Down to the last line, reproduce the data below exactly.

*Supplied data*
*** Begin section ***

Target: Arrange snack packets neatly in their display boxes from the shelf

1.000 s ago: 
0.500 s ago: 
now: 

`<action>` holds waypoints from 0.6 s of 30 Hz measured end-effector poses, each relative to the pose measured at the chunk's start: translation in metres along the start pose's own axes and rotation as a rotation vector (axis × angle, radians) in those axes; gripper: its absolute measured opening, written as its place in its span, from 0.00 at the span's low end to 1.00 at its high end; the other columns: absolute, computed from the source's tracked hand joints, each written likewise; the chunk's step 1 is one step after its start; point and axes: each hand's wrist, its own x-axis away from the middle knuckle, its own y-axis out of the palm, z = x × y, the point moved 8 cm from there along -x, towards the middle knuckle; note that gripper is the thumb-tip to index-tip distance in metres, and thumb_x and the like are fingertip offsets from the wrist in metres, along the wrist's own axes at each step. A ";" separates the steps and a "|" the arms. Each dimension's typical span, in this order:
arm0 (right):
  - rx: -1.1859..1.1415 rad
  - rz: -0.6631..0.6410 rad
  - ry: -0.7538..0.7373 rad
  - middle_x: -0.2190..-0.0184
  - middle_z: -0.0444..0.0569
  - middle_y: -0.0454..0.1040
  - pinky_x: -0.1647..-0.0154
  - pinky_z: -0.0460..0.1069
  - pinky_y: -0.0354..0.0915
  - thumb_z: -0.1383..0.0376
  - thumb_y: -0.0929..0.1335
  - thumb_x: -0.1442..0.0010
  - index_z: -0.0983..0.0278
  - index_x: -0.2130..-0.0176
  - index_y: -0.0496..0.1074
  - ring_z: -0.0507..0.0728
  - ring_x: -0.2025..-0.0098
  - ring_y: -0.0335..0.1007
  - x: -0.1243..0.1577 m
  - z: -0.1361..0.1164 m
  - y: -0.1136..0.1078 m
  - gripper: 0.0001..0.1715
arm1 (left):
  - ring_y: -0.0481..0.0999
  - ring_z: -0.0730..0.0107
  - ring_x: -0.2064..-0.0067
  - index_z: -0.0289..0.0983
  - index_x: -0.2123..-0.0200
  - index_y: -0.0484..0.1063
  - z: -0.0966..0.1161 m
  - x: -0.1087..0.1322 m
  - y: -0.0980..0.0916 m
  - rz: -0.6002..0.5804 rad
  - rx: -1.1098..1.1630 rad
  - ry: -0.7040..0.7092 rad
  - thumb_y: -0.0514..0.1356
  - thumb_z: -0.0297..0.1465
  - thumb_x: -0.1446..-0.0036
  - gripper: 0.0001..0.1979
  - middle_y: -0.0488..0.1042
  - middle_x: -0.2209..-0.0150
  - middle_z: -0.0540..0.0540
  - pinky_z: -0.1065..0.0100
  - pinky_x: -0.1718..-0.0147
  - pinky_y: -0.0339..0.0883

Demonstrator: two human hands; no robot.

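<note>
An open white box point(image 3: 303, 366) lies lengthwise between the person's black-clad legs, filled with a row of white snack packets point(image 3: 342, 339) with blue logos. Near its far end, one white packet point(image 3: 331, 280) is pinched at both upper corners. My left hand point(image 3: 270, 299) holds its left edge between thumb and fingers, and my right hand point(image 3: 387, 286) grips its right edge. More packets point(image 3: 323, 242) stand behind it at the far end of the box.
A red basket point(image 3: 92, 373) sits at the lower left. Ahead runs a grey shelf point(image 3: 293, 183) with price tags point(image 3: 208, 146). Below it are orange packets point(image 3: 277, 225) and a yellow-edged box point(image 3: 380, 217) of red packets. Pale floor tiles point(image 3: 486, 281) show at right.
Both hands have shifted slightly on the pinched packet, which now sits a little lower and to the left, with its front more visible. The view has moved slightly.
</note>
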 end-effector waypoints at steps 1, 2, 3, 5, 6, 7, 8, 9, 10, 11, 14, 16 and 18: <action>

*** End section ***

*Task result*
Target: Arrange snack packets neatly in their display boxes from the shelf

1.000 s ago: 
0.500 s ago: 
now: 

`<action>` holds waypoints from 0.6 s of 30 Hz measured end-effector poses, each relative to the pose measured at the chunk's start: translation in metres along the start pose's own axes and rotation as a rotation vector (axis × angle, radians) in those axes; gripper: its absolute measured opening, written as its place in its span, from 0.00 at the span's low end to 1.00 at its high end; the other columns: absolute, computed from the source's tracked hand joints, each written likewise; the chunk's step 1 is one step after its start; point and axes: each hand's wrist, its own x-axis away from the middle knuckle, its own y-axis out of the palm, z = x × y, the point moved 8 cm from there along -x, towards the middle knuckle; note that gripper is the thumb-tip to index-tip distance in metres, and thumb_x and the like are fingertip offsets from the wrist in metres, along the wrist's own axes at each step. A ";" separates the steps and a "|" the arms. Each dimension's typical span, in this order:
arm0 (right):
  - rx: -1.1859..1.1415 rad
  - rz: -0.6631..0.6410 rad
  - ry: -0.7538..0.7373 rad
  - middle_x: -0.2190..-0.0184
  - middle_z: -0.0444..0.0569
  - middle_y: -0.0454..0.1040
  - pinky_x: -0.1647..-0.0154
  - pinky_z: -0.0460..0.1069
  - pinky_y: -0.0354..0.0915
  - thumb_z: -0.1383..0.0376
  - thumb_y: -0.0929..0.1335
  - thumb_x: -0.1442..0.0010
  - index_z: -0.0983..0.0278
  - index_x: -0.2130..-0.0176
  - index_y: -0.0496..0.1074
  - ring_z: -0.0507..0.0728
  - ring_x: -0.2025..-0.0098
  - ring_y: -0.0335..0.1007
  - x: -0.1243..0.1577 m
  - z: -0.1361..0.1164 m
  - y: -0.1136..0.1078 m
  - gripper: 0.0001..0.1715
arm1 (left):
  - ring_y: -0.0481..0.0999
  - ring_z: -0.0730..0.0107
  - ring_x: -0.2064..-0.0067
  - index_z: -0.0289..0.0983
  - index_x: -0.2123..-0.0200
  - index_y: -0.0484..0.1063
  - z: -0.0966..0.1161 m
  - x: -0.1087..0.1322 m
  - y: -0.0980..0.0916 m
  - rz: -0.6002..0.5804 rad
  - rx: -1.1098..1.1630 rad
  - ry: -0.7040..0.7092 rad
  - thumb_y: -0.0514..0.1356
  - thumb_z: -0.0297..0.1465
  - thumb_x: -0.1446..-0.0036
  - gripper: 0.0001..0.1979
  - middle_y: -0.0488..0.1042
  - middle_x: -0.2209..-0.0150
  - middle_z: -0.0540..0.0540
  - pinky_z: -0.1065..0.0100
  - pinky_x: -0.1718..-0.0147
  - pinky_y: -0.0339..0.0883

Demonstrator: two human hands; no robot.

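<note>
An open white box point(image 3: 303, 366) lies lengthwise between the person's black-clad legs, filled with a row of white snack packets point(image 3: 342, 339) with blue logos. Near its far end, one white packet point(image 3: 331, 280) is pinched at both upper corners. My left hand point(image 3: 270, 299) holds its left edge between thumb and fingers, and my right hand point(image 3: 387, 286) grips its right edge. More packets point(image 3: 323, 242) stand behind it at the far end of the box.
A red basket point(image 3: 92, 373) sits at the lower left. Ahead runs a grey shelf point(image 3: 293, 183) with price tags point(image 3: 208, 146). Below it are orange packets point(image 3: 277, 225) and a yellow-edged box point(image 3: 380, 217) of red packets. Pale floor tiles point(image 3: 486, 281) show at right.
Both hands have shifted slightly on the pinched packet, which now sits a little lower and to the left, with its front more visible. The view has moved slightly.
</note>
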 end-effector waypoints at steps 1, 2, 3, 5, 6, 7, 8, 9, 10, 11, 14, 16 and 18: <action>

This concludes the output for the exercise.